De la dépression aux troubles alimentaires : des conséquences de l'utilisation des réseaux sociaux sur les enfants

Une nouvelle étude de la société italienne de pédiatrie met en évidence une association significative entre la dépression et l'utilisation des réseaux sociaux par les enfants et les adolescents. Les troubles de l'alimentation et la déformation de la perception du corps font également partie des risques associés.
Une enfant devant une tablette .
Une enfant devant une tablette (image d'illustration).Annette Riedl/picture alliance via Getty Images

Plus les enfants passent de temps sur les réseaux sociaux, plus ils risquent de développer des symptômes dépressifs ou une « dépression sociale ». C'est la conclusion d'un nouvelle étude menée par la société italienne de pédiatrie et publié dans la revue scientifique International Journal of environmental research of public health.

Les travaux, basés sur de la littérature scientifique, ont examiné 68 études menées de 2004 à 2022 dans le but d'étudier les risques liés à l'utilisation des médias sociaux chez les moins de 18 ans, en particulier dans les années pré et post-Covid-19.

Dans 19 études, soit 27 % de toutes celles qui ont été examinées, une association significative a été trouvée entre la dépression et l'utilisation des réseaux sociaux.

« Nous avons constaté plusieurs problèmes liés à l'utilisation de plus en plus fréquente, également en raison de la pandémie, du web et des médias sociaux, en particulier Instagram, TikTok et YouTube, qui sont les plus utilisés par les enfants, explique le Dr Elena Bozzola, conseillère nationale de la société italienne de pédiatrie. Parmi les problèmes évoqués figurent des troubles physiques tels que des maux de tête, des troubles visuels et posturaux et des “pouces textuels”, mais les symptômes qui ont le plus surpris en rapport avec l'utilisation des réseaux sociaux sont ceux de l'anxiété et de la dépression. Les mêmes symptômes que nous avions trouvés dans une autre de nos études réalisée dans la première phase de la pandémie ; une étude qui avait enregistré une augmentation de 84% des admissions aux urgences de jeunes et de très jeunes pour des pathologies neuropsychiatriques, en particulier des idées suicidaires (+150%) et des dépressions (+115%). »

« Les espaces virtuels remplacent les contacts en face à face »

C'est précisément à partir de cette étude qu'est apparue la nécessité pour les pédiatres de rechercher les causes de cette augmentation inquiétante des cas de dépression chez les enfants. Des causes dont on suppose qu'elles se trouvent précisément dans une utilisation démesurée de la communication numérique qui a fini par remplacer les interactions réelles.
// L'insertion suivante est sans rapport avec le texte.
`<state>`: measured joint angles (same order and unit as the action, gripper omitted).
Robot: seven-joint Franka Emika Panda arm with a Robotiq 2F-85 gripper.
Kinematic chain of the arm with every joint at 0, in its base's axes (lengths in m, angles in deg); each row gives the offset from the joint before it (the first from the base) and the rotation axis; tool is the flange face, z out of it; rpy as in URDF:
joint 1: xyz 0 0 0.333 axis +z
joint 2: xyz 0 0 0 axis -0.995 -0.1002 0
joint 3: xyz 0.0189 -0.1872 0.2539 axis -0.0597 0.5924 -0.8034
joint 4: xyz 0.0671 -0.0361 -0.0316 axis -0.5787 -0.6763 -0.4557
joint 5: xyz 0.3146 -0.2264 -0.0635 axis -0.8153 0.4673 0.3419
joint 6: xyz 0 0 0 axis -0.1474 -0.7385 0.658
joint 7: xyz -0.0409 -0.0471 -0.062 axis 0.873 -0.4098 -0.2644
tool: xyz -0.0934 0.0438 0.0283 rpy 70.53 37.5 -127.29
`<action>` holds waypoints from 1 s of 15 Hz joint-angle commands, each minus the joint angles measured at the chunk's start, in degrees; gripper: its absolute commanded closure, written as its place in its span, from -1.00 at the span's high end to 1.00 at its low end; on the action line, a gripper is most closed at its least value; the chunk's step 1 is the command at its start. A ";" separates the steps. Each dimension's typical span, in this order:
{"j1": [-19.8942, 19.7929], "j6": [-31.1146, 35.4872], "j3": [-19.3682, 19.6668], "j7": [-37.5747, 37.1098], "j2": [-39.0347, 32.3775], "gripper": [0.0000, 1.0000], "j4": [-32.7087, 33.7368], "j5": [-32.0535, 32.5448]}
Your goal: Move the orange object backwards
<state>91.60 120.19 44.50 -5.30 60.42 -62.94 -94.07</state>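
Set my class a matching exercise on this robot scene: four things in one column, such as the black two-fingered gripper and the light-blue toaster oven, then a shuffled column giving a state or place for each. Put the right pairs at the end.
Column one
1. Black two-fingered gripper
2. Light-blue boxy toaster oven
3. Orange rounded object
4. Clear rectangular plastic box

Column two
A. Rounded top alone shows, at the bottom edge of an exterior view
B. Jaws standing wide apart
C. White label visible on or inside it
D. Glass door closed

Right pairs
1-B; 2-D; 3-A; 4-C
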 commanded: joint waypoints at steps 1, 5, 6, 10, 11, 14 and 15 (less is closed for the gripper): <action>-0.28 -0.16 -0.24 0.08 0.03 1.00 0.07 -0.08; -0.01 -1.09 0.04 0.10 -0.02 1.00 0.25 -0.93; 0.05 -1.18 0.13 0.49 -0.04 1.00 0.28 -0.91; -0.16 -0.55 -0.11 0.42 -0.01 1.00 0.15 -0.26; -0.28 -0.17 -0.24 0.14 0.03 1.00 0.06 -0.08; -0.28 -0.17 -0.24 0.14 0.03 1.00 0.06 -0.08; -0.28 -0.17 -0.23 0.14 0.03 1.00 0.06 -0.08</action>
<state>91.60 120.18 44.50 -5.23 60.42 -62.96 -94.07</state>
« La dépression est liée à l'augmentation rapide de la communication numérique et des espaces virtuels qui remplacent les contacts en face à face par une utilisation excessive des smartphones et des chats en ligne », poursuit le Dr Bozzola, qui explique que « les enfants et les adolescents surfent le plus souvent seuls sur Internet, consultant assidûment les médias sociaux ». En Suède, une corrélation a été établie entre plus de deux heures passées sur les médias sociaux et les troubles neuropsychiatriques, notamment la dépression. Une étude menée en Égypte a révélé qu'une utilisation excessive du web correspondait à un risque plus élevé de développer une dépression, de l'anxiété et des idées suicidaires.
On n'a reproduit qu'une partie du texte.